Des investissements massifs

L’industrie des énergies fossiles utilise le CCS depuis les années 1970… mais pas pour empêcher le carbone de s’infiltrer dans l’atmosphère. À l’origine, ce procédé leur servait plutôt à injecter le CO2 dans des champs anciens pour en extraire du pétrole difficilement accessible. Mais la crise climatique et les subventions publiques ont ravivé l’intérêt des industries fossiles pour l’utiliser dans la réduction des émissions, même si cela reste peu rentable.

À la fin de l’année 2023, 40 entreprises commerciales dans le monde appliquaient cette technologie, captant un total de 45 millions de tonnes (Mt) de CO2, selon l’Agence internationale de l’énergie (AIE). Soit environ 0,1 % des émissions annuelles mondiales. L’élimination du carbone (DAC) est plus récente. Moins de trente installations l’utilisent dans le monde, capables d’extraire environ 10 000 tonnes de CO2 par an, soit l’équivalent de 10 secondes d’émissions mondiales.

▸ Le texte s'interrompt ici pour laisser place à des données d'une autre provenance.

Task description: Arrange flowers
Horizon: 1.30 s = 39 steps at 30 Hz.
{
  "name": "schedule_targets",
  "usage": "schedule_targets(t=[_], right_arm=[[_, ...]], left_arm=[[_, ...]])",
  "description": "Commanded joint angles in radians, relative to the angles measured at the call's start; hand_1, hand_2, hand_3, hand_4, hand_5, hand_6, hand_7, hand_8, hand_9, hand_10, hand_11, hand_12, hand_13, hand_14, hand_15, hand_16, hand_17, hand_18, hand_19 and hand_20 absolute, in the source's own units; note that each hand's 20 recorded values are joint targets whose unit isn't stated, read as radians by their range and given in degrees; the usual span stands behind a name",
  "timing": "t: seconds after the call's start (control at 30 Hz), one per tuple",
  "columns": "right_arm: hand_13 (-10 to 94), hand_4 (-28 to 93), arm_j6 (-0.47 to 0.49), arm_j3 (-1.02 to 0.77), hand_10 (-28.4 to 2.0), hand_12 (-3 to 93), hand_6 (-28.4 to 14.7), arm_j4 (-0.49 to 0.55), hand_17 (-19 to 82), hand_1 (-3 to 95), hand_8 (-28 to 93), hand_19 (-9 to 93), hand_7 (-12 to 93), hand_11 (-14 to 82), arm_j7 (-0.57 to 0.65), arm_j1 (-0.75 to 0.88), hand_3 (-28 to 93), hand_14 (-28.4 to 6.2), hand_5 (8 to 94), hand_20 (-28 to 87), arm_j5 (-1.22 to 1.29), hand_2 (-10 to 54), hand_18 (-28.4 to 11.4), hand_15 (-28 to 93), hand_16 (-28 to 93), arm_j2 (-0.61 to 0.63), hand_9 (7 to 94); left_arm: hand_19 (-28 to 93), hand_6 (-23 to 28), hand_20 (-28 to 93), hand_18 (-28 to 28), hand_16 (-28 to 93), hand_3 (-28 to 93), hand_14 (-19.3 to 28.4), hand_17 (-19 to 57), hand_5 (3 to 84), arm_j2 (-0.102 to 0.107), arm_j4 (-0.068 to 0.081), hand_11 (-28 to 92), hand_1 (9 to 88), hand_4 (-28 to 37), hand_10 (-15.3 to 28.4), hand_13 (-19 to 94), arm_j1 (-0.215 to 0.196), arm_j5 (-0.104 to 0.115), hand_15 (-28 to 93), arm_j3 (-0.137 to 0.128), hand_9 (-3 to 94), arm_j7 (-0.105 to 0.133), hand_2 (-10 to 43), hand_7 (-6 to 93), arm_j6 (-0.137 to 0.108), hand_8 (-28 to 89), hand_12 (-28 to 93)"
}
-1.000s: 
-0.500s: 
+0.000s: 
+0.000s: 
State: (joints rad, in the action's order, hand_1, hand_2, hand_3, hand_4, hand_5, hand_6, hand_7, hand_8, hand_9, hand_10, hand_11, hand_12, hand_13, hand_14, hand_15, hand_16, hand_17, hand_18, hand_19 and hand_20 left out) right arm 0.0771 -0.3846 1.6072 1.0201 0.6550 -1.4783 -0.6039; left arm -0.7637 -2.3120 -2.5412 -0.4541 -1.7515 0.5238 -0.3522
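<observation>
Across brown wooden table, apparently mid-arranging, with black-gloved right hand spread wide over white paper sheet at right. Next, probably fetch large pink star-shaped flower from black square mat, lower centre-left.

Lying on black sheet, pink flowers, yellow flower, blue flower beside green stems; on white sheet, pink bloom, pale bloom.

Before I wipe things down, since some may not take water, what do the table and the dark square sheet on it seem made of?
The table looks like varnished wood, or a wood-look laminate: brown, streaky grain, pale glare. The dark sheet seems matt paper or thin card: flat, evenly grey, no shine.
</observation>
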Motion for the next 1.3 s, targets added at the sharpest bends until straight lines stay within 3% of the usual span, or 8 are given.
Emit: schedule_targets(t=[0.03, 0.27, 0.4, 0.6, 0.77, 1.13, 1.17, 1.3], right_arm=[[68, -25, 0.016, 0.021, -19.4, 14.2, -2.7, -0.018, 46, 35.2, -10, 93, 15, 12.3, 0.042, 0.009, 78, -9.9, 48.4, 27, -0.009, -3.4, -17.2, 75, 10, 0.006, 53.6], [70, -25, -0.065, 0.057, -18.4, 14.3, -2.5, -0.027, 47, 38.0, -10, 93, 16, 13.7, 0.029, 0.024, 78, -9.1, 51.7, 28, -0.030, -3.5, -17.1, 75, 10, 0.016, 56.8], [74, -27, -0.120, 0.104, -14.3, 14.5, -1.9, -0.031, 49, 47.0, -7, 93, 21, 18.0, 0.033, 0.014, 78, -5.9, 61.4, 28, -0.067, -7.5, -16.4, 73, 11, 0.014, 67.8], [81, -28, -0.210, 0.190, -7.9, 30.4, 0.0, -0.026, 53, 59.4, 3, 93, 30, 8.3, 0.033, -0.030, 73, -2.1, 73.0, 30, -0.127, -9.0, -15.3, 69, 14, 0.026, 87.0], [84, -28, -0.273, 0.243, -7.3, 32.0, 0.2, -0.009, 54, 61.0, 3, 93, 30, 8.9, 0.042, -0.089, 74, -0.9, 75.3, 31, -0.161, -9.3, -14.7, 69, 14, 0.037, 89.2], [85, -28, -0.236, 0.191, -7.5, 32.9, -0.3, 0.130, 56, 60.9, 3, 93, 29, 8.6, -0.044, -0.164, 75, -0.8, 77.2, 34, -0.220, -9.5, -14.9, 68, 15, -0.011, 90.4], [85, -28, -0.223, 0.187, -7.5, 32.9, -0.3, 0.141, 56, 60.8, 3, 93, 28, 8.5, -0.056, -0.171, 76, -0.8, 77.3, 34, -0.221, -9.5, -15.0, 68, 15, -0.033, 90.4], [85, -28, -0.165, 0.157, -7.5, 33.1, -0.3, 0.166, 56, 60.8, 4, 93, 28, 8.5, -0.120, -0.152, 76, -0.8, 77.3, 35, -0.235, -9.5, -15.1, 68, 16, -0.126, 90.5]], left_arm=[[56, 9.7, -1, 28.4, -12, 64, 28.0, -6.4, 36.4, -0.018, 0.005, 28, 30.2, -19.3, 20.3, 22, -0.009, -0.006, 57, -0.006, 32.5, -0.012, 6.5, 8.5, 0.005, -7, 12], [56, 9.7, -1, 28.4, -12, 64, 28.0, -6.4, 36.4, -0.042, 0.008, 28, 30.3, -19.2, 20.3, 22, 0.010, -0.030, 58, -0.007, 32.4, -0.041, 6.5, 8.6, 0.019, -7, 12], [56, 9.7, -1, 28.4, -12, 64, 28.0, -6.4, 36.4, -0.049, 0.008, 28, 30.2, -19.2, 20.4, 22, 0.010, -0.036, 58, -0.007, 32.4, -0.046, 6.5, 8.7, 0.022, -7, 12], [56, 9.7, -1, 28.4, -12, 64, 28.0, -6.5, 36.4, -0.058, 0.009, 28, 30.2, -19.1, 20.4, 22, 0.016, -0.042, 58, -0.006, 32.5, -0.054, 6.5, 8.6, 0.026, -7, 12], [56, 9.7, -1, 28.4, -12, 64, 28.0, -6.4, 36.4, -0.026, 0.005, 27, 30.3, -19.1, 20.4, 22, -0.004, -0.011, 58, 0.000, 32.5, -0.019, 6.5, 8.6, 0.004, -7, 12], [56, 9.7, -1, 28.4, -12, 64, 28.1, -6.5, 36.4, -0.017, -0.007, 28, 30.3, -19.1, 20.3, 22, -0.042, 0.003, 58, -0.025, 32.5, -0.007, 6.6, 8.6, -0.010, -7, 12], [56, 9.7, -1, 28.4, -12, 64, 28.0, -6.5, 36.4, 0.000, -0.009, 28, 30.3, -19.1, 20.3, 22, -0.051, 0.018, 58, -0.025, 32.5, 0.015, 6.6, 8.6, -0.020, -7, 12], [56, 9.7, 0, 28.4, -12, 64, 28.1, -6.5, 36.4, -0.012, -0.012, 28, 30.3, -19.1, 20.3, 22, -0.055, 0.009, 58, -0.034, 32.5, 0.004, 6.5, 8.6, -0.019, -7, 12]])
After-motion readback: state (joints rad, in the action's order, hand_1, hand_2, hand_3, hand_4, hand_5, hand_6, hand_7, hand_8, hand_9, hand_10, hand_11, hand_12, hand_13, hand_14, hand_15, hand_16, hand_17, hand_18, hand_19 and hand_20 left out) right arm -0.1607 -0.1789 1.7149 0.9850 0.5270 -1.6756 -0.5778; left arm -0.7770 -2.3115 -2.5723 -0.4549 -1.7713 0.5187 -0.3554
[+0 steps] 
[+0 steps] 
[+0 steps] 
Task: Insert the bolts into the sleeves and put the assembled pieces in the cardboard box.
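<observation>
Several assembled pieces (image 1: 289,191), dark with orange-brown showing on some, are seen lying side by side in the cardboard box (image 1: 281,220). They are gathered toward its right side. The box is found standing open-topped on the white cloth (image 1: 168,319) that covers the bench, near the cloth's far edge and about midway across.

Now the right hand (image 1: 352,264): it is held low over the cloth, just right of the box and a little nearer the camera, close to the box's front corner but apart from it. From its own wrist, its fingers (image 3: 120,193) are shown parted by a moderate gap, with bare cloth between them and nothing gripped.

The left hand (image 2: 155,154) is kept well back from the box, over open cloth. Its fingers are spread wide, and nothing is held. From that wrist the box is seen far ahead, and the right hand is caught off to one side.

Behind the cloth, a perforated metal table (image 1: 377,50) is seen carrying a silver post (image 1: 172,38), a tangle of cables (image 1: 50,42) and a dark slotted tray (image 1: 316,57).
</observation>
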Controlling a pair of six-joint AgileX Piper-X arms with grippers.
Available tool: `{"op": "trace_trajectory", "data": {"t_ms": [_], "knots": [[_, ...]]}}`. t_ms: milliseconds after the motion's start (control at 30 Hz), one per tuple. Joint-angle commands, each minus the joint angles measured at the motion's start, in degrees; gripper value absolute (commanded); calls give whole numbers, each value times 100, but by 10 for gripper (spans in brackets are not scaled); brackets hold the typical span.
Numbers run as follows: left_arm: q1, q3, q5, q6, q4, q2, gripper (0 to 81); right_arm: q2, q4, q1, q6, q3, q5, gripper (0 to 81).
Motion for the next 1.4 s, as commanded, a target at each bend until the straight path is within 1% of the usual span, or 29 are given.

Pour atteindre l’objectif de zéro émission nette d’ici 2050, le CCS devra empêcher 1,3 milliard de tonnes d’émissions de CO2 par an d’ici 2030, soit 30 fois plus qu’actuellement, estime l’AIE. Quant au DAC, il devra extraire 60 millions de tonnes de CO2 par an d’ici là, des milliers de fois plus qu’aujourd’hui. Si cela semble hors de portée, les développements récents laissent entrevoir un espoir : au moins 130 projets sont en cours de développement, selon l’AIE, et la première usine capable de capter jusqu’à un million de tonnes par an doit entrer en service aux États-Unis en 2025.

«Un défi énorme»

«C’est un défi énorme, mais il n’est pas sans précédent», dit Gregory Nemet, professeur à l’université du Wisconsin, rappelant l’essor spectaculaire du solaire en quelques décennies. Reste la question du stockage : la préparation d’un site peut prendre jusqu’à 10 ans, un frein non négligeable Le CCS coûte 15 à 20 dollars par tonne lorsque les émissions de CO2 sont très concentrées, et 40 à 120 dollars par tonne pour des flux plus dilués, comme dans la production électrique. Côté DAC, les coûts sont plus élevés, de 600 à 1 000 dollars par tonne de CO2. Mais ils devraient chuter vers 100 à 300 dollars par tonne d’ici à 2050, selon le rapport State of Carbon Dioxide Removal.

De récentes lois aux États-Unis et au Canada misent sur les crédits d’impôts pour inciter les entreprises à investir, tandis que Corée du Sud et Chine investissent massivement. Une usine visant à capter 500 000 tonnes de carbone par an vient d’ouvrir dans la province chinoise de Jiangsu. Le Canada a prolongé un crédit d’impôt à l’investissement qui réduit de moitié le coût du CSC. Aux États-Unis, l’Inflation réduction act (IRA) prévoit des milliards de dollars de crédits d’impôt pour le CSC.

L’Europe n’est pas en reste, avec un véritable «cimetière de CO2» qui se développe en mer du Nord. Pour le DAC, de nombreuses grandes entreprises – Alphabet, Shopify, Meta, Stripe, Microsoft et H&M – prévoient de verser près de 1 milliard de dollars pour le «retrait permanent» du carbone d’ici 2030. Au début du mois, Climeworks, pionnier du DAC basé en Suisse, a annoncé un accord de vente de crédits d’émission de carbone à deux compagnies aériennes, Swiss et Lufthansa.